EX-5.1 2 ex5-1.htm

 

Exhibit 5.1

 

Ernest M. Stern | PARTNER

1701 Pennsylvania Ave., N.W.

Suite 200

Washington, D.C. 20006

Office: 844.285.4263 Ext. 758

Cell: 301.910.2030

estern@cm.law

 

October 25, 2024

 

RDE, Inc.

1100 Woodfield Road

Suite 510,

Schaumburg, IL 60173

 

  Re: Registration Statement on Form S-3 (333-282322)

 

Ladies and Gentlemen:

 

We are acting as counsel for RDE, Inc., a Delaware corporation (the “Company”), in connection with the issuance and sale of up to $30 million in shares (the “Shares”) of common stock, par value $0.001 per share (the “Common Stock”), of the Company, all of which are authorized but heretofore unissued shares to be offered and sold by the Company pursuant to the Registration Statement on Form S-3 (Registration No. 333-282322) (the “Registration Statement”), originally filed by the Company with the U.S. Securities and Exchange Commission (the “Commission”) under the Securities Act of 1933 (the “Act”), on September 25, 2024, which became effective on October 15, 2024, and the related prospectus dated therein (the “Prospectus”), as supplemented by the prospectus supplement dated October 25, 2024, relating to the offer and sale of the Shares (the “Prospectus Supplement”).

 

As such counsel, we have examined such matters of fact and questions of law as we have considered appropriate for purposes of this letter. With your consent, we have relied upon certificates and other assurances of officers of the Company and others as to factual matters without having independently verified such factual matters. We are opining herein as to the General Corporation Law of the State of Delaware, and we express no opinion with respect to any other laws.

 

Based upon the foregoing and subject to the limitations, qualifications and assumptions set forth herein, we are of the opinion that the Shares have been duly authorized and, when issued and paid for as described in the Registration Statement, the Prospectus and the Prospectus Supplement, will be validly issued, fully paid and nonassessable.

 

Our opinion is subject to: (i) the effect of bankruptcy, insolvency, reorganization, fraudulent transfer, moratorium or other similar laws relating to or affecting the rights and remedies of creditors; and (ii) the effect of general principles of equity, whether considered in a proceeding in equity or at law (including the possible unavailability of specific performance or injunctive relief), concepts of materiality, reasonableness, good faith and fair dealing, and the discretion of the court before which a proceeding is brought.
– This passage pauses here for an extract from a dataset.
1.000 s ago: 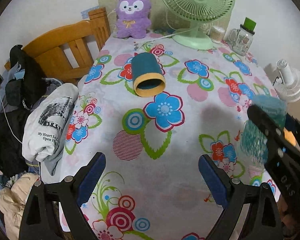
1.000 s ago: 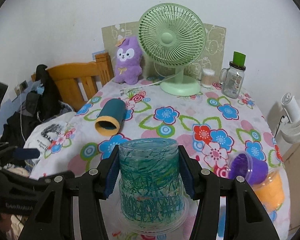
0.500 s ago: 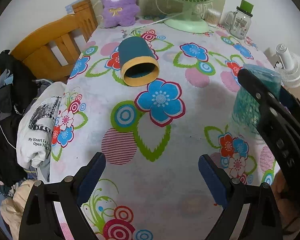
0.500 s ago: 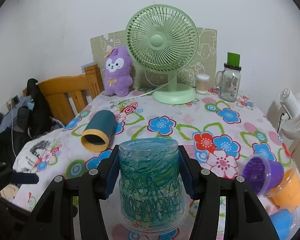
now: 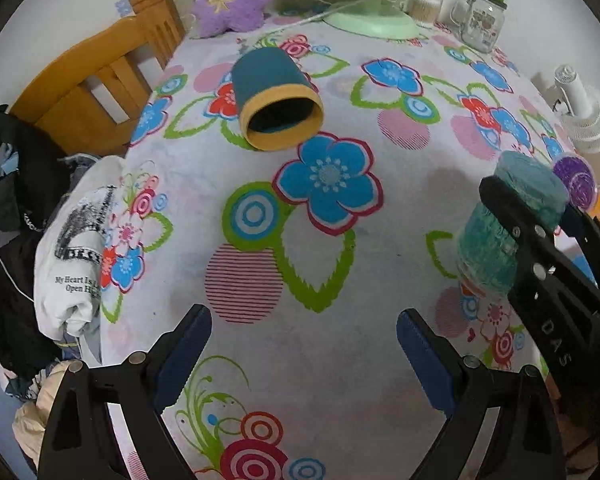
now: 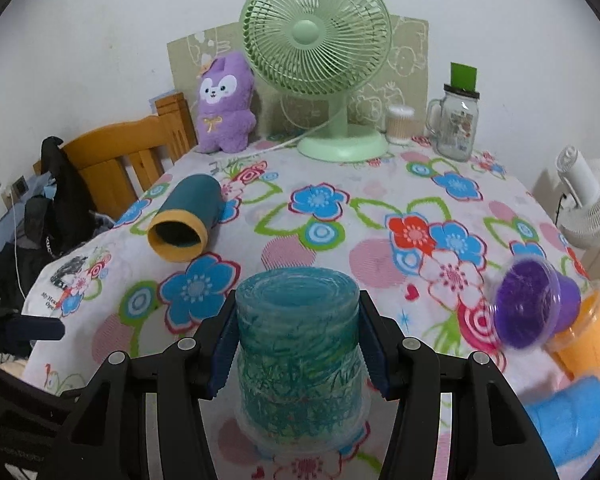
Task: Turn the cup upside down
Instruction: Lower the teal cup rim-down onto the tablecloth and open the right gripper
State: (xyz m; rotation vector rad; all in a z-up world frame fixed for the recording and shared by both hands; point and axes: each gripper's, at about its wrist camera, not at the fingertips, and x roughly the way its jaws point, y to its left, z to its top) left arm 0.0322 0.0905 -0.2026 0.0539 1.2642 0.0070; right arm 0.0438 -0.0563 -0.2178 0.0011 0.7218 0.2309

We express no opinion or confirmation as to federal or state securities laws, tax laws, antitrust or trade regulation laws, insolvency or fraudulent transfer laws, antifraud laws, compliance with fiduciary duty requirements, pension or employee benefit laws, the Nasdaq Stock Market on which the Company’s shares of Common Stock are listed (without limiting other laws excluded by customary practice).

 

We hereby consent to the filing of this opinion letter as Exhibit 5.1 to the Company’s Current Report on Form 8-K filed by the Company with the Commission on the date hereof and the incorporation thereof in the Registration Statement and to the use of our name under the caption “Legal Matters” in the Prospectus. In giving this consent, we do not thereby admit that we are within the category of persons whose consent is required under Section 7 of the Act or the rules and regulations of the Commission promulgated thereunder.